Problem details
Take every line from the material that has the word "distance" in it.

Material provided Start Marker

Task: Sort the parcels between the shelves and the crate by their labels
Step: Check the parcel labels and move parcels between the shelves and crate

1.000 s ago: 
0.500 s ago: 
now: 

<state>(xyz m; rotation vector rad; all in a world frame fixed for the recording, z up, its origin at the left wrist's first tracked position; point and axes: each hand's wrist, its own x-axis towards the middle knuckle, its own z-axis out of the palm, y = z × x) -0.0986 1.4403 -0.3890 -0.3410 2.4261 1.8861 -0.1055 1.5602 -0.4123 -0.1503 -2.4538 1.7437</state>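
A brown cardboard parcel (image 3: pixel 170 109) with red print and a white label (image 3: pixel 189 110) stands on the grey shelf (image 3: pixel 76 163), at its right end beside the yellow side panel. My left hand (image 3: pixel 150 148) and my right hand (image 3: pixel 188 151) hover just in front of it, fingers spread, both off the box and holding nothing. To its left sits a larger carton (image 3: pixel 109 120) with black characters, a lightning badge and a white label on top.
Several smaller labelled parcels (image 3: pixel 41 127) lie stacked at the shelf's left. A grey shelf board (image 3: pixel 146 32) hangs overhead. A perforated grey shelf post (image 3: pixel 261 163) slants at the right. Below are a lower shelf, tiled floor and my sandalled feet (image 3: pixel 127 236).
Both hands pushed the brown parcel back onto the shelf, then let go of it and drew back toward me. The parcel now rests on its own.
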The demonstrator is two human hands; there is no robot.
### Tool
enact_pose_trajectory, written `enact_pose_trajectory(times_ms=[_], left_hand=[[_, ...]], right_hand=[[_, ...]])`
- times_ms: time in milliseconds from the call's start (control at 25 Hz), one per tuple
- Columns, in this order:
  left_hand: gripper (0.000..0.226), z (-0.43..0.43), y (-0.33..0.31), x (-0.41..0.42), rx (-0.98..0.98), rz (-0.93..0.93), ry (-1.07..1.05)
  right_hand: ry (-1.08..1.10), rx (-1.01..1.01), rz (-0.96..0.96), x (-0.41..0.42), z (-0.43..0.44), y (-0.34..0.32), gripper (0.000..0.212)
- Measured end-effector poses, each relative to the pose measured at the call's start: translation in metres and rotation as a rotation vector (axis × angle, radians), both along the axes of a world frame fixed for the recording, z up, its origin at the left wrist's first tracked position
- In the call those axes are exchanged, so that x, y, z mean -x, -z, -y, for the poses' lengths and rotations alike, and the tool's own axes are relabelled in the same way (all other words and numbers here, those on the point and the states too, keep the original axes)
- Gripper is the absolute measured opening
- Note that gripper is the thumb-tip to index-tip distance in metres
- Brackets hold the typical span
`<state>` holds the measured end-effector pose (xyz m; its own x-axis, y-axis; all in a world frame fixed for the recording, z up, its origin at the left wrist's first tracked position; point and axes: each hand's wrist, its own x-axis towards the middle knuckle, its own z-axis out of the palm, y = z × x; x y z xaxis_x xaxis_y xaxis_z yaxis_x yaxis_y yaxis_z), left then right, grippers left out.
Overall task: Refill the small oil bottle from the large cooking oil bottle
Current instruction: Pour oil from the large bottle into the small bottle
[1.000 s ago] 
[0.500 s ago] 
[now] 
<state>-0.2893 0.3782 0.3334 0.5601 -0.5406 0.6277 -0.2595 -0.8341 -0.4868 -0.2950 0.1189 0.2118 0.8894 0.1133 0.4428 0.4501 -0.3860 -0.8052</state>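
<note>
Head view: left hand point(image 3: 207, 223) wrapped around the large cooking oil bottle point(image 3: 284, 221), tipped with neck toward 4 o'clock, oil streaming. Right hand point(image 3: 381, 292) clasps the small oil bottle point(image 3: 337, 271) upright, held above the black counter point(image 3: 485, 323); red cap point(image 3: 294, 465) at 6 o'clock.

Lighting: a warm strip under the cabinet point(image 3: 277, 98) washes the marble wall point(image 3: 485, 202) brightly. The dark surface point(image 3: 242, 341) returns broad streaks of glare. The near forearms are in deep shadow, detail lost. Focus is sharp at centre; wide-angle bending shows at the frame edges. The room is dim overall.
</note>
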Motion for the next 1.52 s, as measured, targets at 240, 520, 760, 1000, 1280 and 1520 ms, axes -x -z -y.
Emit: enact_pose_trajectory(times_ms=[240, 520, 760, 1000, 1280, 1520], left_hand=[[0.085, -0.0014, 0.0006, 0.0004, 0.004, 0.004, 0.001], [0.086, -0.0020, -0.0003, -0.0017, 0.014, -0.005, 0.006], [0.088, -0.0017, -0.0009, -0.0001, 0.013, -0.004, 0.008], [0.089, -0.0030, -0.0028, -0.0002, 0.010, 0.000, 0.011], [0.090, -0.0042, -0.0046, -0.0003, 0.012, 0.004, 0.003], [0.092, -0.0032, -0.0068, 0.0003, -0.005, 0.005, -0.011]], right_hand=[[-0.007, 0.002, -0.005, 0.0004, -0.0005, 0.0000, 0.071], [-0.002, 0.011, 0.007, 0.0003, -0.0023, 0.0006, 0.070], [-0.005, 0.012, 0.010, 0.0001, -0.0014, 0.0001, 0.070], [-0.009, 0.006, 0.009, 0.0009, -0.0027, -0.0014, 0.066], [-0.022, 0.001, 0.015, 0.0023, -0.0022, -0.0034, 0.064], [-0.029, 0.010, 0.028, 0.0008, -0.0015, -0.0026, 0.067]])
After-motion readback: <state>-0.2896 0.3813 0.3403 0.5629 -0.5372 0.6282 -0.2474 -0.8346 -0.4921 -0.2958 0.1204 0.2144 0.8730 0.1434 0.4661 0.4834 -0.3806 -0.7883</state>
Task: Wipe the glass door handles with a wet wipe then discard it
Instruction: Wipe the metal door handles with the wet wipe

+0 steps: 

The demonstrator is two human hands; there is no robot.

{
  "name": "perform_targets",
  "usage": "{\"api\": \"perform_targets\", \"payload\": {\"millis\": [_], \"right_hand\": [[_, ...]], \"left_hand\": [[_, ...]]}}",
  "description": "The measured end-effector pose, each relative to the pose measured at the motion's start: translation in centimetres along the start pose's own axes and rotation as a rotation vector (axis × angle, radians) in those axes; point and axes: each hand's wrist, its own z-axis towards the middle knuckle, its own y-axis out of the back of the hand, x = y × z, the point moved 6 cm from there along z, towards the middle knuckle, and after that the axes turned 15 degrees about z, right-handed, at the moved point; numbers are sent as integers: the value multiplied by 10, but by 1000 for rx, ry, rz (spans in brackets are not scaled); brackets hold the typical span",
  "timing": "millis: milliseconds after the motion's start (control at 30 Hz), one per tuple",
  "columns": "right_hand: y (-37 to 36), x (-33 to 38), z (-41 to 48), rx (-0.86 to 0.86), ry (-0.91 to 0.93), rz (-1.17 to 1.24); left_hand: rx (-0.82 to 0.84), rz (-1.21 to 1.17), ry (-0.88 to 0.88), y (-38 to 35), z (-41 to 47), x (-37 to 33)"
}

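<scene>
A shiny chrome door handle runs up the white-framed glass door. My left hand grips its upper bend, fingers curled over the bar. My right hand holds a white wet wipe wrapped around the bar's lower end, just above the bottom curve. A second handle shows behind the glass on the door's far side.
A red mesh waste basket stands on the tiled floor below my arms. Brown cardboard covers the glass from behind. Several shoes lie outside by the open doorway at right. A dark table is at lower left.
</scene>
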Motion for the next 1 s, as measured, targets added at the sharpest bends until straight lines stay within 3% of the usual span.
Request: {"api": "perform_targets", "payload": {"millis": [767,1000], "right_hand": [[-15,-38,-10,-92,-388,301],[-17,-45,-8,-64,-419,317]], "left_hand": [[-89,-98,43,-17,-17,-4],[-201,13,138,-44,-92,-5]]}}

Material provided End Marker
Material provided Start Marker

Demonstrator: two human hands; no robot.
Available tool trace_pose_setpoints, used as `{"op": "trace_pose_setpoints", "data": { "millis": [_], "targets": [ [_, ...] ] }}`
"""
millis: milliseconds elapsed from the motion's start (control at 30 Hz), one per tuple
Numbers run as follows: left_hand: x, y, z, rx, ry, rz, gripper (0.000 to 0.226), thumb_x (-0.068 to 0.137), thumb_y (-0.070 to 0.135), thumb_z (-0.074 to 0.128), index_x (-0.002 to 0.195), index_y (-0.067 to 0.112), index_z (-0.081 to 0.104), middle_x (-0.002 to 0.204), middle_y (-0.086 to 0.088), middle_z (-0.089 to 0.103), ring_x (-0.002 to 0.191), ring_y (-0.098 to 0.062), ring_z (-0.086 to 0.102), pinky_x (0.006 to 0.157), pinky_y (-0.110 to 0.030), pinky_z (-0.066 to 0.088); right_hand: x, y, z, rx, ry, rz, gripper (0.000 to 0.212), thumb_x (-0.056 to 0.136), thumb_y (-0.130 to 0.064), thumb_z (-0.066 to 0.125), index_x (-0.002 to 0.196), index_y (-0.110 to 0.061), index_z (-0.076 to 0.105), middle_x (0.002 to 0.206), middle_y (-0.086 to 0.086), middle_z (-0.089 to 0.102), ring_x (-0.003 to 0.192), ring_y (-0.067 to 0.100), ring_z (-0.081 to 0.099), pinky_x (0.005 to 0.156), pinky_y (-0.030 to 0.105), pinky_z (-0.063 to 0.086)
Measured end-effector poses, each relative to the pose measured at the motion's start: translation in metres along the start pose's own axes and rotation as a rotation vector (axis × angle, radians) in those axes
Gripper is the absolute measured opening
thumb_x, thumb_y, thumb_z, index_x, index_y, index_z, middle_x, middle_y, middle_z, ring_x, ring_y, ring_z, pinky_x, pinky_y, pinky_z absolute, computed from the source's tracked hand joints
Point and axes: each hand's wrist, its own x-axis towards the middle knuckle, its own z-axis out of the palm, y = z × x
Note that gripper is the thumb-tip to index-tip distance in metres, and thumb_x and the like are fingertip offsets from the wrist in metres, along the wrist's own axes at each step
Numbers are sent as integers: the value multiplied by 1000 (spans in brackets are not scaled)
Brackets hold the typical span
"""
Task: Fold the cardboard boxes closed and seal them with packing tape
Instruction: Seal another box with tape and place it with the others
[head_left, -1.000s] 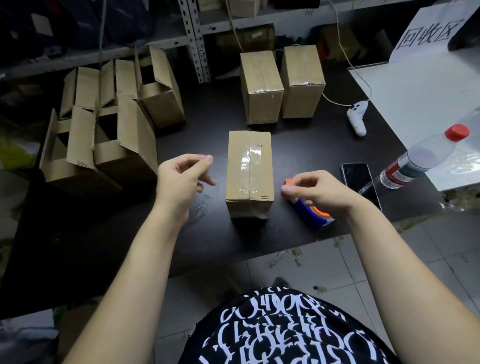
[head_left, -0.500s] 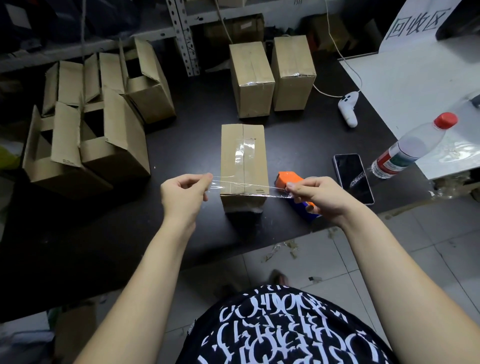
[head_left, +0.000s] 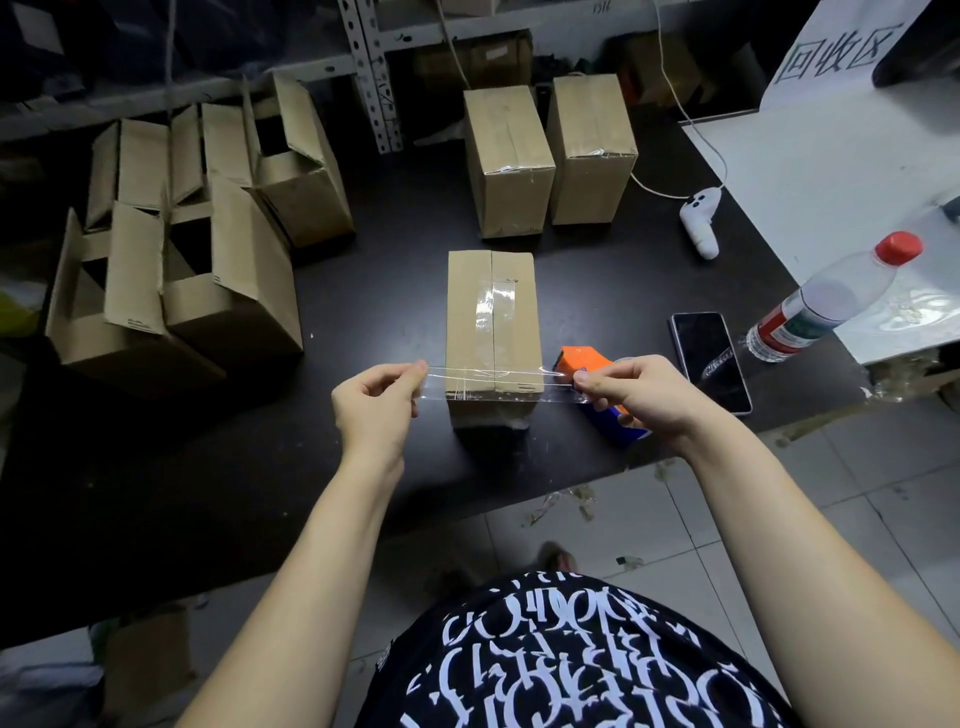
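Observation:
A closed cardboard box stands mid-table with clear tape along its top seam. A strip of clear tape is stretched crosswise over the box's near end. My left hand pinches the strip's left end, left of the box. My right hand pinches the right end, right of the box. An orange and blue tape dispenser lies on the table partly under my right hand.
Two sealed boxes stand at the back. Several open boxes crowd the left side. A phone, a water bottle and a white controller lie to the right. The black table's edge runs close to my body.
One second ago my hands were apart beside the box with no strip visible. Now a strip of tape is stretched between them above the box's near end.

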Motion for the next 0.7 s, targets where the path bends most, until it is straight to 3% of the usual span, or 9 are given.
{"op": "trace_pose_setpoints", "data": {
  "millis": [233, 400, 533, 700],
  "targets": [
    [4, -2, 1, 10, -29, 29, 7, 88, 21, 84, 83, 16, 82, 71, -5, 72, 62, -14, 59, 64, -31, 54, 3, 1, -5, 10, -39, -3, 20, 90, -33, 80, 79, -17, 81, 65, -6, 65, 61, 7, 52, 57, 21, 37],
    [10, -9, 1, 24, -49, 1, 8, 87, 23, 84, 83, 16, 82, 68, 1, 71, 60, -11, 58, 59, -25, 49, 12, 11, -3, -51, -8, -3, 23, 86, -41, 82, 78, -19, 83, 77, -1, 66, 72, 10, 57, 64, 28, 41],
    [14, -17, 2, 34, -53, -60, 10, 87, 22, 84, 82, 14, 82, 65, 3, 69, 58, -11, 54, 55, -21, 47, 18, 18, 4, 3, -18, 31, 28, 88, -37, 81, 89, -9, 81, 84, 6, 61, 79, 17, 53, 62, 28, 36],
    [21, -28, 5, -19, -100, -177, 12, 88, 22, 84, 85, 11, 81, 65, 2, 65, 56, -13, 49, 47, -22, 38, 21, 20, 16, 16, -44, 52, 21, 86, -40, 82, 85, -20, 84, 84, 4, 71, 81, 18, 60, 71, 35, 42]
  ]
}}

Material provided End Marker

Final answer
- Note that gripper is the thumb-tip to index-tip distance in metres
Note that gripper is the thumb-tip to index-tip distance in metres, and thumb_x and the like are fingertip offsets from the wrist in metres, along the wrist's own axes at each step

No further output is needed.